IN THIS FOURTH EDITION of the O’Reilly Data Science Salary Survey, we’ve analyzed input from 983 respondents working in the data space, across a variety of industries— representing 45 countries and 45 US states. Through the results of our 64-question survey, we’ve explored which tools data scientists, analysts, and engineers use, which tasks they engage in, and of course—how much they make.
Key findings include:
- Python and Spark are among the tools that contribute most to salary.
- Among those who code, the highest earners are the ones who code the most.
- SQL, Excel, R and Python are the most commonly used tools.
- Those who attend more meetings, earn more.
- Women make less than men, for doing the same thing.
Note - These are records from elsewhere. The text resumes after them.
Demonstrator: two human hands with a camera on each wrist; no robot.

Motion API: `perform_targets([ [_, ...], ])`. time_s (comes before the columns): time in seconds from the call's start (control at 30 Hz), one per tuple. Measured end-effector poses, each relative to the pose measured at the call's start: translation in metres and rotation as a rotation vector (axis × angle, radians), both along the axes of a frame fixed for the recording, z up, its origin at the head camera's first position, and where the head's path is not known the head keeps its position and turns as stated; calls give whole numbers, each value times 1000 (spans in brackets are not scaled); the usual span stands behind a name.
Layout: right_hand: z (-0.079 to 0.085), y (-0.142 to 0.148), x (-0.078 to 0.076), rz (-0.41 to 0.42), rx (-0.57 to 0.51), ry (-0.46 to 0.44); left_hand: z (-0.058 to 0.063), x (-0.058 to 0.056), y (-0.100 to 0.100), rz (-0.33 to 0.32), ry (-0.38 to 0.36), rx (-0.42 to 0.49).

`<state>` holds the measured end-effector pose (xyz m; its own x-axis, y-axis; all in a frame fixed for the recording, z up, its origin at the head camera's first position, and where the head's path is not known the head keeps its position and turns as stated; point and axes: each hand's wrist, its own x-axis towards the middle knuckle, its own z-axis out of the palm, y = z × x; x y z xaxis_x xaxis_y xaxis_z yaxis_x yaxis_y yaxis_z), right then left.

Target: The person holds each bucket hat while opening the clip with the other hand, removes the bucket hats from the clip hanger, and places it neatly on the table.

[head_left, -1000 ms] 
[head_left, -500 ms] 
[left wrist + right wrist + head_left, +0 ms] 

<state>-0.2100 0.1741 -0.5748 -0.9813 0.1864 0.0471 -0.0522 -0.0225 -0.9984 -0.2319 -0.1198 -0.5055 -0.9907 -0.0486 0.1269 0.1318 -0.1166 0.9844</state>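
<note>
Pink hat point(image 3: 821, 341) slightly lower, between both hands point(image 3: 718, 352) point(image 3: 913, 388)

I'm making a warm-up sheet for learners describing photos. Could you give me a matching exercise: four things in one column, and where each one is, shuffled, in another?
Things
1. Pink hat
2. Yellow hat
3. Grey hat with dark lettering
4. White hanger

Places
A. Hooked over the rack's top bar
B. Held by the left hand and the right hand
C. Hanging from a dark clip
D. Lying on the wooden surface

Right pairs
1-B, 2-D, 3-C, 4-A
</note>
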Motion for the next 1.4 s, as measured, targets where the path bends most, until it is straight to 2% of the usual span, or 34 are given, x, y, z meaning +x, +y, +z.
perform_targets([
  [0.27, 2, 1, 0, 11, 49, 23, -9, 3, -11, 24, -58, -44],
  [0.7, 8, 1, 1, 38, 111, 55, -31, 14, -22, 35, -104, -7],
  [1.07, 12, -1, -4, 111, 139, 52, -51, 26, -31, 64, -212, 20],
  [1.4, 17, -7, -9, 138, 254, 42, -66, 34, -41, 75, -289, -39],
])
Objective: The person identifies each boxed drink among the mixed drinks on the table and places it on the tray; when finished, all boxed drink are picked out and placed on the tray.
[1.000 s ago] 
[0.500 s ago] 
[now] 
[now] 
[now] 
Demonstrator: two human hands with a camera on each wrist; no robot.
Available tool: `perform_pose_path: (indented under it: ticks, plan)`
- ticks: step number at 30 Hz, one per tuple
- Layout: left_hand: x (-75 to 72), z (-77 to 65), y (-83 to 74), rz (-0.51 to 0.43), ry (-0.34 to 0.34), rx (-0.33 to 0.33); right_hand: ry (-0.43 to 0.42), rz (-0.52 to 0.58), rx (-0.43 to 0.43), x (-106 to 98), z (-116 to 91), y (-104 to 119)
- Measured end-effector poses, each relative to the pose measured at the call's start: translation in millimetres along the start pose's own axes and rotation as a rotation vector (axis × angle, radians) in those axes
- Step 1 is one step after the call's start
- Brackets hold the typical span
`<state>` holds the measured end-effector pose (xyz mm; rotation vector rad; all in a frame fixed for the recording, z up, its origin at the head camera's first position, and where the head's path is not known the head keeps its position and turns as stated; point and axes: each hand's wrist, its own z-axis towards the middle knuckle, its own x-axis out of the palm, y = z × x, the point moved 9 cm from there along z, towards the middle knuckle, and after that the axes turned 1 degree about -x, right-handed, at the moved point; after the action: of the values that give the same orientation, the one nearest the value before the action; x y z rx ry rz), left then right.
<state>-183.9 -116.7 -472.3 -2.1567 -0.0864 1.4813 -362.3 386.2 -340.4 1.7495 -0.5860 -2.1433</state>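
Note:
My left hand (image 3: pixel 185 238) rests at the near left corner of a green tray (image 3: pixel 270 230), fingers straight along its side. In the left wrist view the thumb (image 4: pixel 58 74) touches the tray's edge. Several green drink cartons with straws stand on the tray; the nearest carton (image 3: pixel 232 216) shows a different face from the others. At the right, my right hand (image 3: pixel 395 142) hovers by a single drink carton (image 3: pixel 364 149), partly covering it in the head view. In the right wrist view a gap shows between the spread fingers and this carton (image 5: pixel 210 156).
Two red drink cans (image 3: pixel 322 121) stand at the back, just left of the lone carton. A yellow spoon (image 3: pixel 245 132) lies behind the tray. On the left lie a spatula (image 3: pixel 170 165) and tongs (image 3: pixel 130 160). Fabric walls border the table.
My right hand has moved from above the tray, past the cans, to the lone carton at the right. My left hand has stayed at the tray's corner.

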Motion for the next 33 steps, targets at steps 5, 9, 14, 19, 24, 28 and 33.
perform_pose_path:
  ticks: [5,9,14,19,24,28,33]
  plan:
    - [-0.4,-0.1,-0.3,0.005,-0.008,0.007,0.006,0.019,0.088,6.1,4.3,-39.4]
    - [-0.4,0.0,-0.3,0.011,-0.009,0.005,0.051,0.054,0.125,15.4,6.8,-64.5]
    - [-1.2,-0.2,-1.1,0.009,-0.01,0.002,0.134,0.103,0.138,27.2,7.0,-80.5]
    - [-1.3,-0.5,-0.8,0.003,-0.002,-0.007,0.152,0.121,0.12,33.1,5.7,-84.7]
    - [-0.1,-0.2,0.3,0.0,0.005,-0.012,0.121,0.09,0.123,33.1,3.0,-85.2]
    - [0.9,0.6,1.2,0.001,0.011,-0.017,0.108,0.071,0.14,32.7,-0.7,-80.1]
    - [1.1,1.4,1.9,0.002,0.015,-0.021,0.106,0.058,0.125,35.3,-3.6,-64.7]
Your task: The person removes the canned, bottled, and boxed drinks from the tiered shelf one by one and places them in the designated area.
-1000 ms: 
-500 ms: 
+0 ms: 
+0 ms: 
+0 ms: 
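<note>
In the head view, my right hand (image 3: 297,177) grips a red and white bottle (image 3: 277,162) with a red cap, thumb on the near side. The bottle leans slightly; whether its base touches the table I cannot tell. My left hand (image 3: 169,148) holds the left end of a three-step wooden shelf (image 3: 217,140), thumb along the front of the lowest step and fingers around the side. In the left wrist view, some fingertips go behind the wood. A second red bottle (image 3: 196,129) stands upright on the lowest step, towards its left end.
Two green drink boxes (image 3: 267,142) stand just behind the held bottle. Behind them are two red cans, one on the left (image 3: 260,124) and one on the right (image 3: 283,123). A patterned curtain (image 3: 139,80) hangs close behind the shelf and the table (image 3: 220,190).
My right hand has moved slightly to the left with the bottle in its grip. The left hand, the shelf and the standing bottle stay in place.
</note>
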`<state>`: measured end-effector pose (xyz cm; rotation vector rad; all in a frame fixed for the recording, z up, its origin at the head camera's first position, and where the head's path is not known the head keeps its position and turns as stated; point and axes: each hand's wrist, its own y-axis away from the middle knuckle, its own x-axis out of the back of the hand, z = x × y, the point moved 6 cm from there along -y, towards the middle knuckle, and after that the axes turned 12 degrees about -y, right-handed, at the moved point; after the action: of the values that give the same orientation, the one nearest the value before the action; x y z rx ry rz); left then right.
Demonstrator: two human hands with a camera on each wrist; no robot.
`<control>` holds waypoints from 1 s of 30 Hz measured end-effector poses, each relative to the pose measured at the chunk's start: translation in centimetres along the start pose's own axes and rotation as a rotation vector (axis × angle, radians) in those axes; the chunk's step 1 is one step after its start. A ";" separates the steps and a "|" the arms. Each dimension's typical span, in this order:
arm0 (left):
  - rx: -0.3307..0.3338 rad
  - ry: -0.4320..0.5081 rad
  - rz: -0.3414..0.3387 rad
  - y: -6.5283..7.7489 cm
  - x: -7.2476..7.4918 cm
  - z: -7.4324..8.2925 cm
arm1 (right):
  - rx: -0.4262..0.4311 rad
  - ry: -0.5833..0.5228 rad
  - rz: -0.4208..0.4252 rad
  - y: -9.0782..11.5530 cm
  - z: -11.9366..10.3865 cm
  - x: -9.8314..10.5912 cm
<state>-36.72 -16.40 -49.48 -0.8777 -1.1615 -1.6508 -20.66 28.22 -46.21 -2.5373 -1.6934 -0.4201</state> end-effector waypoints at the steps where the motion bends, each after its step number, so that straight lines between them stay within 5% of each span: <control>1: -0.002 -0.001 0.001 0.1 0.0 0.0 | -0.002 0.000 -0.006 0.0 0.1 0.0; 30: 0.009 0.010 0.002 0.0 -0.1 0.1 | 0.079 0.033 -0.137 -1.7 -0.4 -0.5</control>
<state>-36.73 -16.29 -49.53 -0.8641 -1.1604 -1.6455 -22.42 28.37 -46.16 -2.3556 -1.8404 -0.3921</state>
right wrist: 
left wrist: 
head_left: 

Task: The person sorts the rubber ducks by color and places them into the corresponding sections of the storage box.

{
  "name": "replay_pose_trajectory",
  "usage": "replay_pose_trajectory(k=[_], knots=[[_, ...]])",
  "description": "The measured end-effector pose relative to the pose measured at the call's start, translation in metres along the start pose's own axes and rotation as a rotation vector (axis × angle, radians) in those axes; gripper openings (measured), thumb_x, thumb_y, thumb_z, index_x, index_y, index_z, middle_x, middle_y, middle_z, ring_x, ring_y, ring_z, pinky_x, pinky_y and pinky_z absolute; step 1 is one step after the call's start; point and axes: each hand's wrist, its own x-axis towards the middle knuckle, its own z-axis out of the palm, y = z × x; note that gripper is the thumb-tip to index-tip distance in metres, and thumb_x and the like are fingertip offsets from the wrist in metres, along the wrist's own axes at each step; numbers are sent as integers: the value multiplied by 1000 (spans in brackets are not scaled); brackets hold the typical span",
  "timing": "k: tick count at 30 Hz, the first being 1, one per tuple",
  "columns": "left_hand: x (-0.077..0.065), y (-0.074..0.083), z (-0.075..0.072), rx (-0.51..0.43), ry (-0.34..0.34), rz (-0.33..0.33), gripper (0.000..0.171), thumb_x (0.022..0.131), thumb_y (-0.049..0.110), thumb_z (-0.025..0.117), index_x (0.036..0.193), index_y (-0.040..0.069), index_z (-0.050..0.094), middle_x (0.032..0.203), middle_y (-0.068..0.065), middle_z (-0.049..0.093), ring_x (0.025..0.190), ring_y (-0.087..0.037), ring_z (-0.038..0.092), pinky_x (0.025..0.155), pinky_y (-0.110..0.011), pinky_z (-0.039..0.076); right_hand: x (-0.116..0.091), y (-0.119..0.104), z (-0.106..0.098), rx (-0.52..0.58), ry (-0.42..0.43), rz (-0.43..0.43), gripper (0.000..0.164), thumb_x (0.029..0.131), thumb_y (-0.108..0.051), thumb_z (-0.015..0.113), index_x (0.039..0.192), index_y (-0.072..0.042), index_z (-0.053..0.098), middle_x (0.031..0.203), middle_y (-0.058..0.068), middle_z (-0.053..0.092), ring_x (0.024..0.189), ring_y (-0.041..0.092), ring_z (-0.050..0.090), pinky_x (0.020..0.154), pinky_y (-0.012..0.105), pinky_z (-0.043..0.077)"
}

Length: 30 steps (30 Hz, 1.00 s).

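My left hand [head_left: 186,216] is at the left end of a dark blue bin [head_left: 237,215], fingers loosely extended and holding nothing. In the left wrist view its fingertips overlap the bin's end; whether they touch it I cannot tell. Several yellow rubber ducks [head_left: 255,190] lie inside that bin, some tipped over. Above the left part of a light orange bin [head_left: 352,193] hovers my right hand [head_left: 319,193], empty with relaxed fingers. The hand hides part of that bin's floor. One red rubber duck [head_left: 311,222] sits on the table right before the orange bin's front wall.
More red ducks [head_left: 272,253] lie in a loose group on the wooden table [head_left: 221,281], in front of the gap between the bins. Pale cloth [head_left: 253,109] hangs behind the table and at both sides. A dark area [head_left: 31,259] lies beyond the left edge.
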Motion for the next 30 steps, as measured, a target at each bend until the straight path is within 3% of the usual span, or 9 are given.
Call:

- Country and US state GDP serves as a decent proxy for geographic salary variation (not as a direct estimate, but as an additional input for a model).
- The most salient division between tool and tasks usage is between those who mostly use Excel, SQL, and a small number of closed source tools—and those who use more open source tools and spend more time coding.
- R is used across this division: even people who don’t code much or use many open source tools, use R.
- A secondary division emerges among the coding half— separating a younger, Python-heavy data scientist/analyst group, from a more experienced data scientist/engineer cohort that tends to use a high number of tools and earns the highest salaries.
To see our complete model and input your own metrics to predict salary, see Appendix B: The Regression Model (but beware—there’s a transformation involved: don’t forget to square the result!).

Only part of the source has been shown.